Furthermore, while acute effects of human exposure to pesticides are well known, the toxicological effects of chronic and low-dose pesticides exposure on human health remain unclear. However, due to the wide use of pesticides, great efforts are being made to elucidate how pesticides could be associated with chronic diseases (Gangemi et al., 2016; Mostafalou and Abdollahi.; 2013).

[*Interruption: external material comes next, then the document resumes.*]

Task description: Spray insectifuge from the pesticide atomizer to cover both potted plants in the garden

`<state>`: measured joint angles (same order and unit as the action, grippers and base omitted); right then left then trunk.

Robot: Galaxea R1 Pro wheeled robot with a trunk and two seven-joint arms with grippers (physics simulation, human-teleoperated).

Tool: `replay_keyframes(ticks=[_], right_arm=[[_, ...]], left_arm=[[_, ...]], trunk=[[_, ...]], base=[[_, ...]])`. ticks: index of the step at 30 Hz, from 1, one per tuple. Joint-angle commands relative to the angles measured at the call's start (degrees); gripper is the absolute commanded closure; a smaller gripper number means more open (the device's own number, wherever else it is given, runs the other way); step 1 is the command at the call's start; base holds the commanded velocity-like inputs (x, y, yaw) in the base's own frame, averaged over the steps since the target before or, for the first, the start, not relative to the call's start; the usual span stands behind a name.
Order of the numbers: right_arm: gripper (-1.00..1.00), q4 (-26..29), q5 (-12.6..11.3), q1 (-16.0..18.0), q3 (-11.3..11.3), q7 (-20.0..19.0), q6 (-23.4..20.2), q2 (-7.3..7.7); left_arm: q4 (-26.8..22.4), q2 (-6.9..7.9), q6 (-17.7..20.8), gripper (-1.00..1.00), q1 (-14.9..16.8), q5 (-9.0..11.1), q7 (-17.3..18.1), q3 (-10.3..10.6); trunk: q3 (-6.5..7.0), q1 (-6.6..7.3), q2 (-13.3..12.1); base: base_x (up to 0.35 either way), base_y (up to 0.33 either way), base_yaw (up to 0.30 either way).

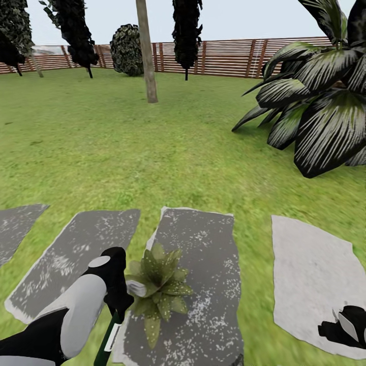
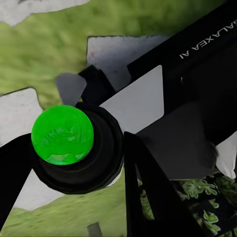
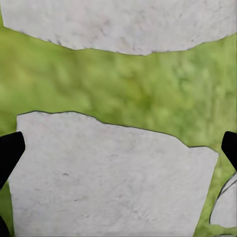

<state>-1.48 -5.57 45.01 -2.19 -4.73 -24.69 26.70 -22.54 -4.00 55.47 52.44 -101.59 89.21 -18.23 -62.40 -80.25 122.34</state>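
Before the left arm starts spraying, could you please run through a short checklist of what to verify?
1. Atomizer in hand: ok. The left gripper is closed on the pesticide atomizer, whose dark-green body and white label hang below it.
2. Plant within range: ok. The potted plant sits right beside that gripper on a grey stone slab.
3. Nozzle aimed at the leaves: cannot tell.
4. Second potted plant located: cannot tell.
5. Right gripper out of the way: ok. It hangs open and empty over the pale slab.
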Motion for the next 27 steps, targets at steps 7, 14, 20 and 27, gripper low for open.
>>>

In the present work, we designed a cross-sectional study to evaluate the health conditions of people who perform agricultural activities from different perspectives: personal health history, perceived symptomatology, biochemical parameters and pesticides body burdens. We inquired whether the subjects had a previous diagnose of any symptomatology-related disease and we found that the OE group had a higher frequency of dermatological allergies than NOE. We also found a significant difference in weight between groups, with a higher proportion of OE within the obesity classification according to the body mass index (BMI ≥30 kg/m2). Also, triglyceride levels were statistically higher in the OE group than in NOE, with a mean value above the normal value (0–150 mg/dL). These results reinforce the recent concern on the role of occupational exposure to pesticides in the development of chronic disorders, particularly diabetes and obesity (Araoud et al., 2012; Park et al., 2019).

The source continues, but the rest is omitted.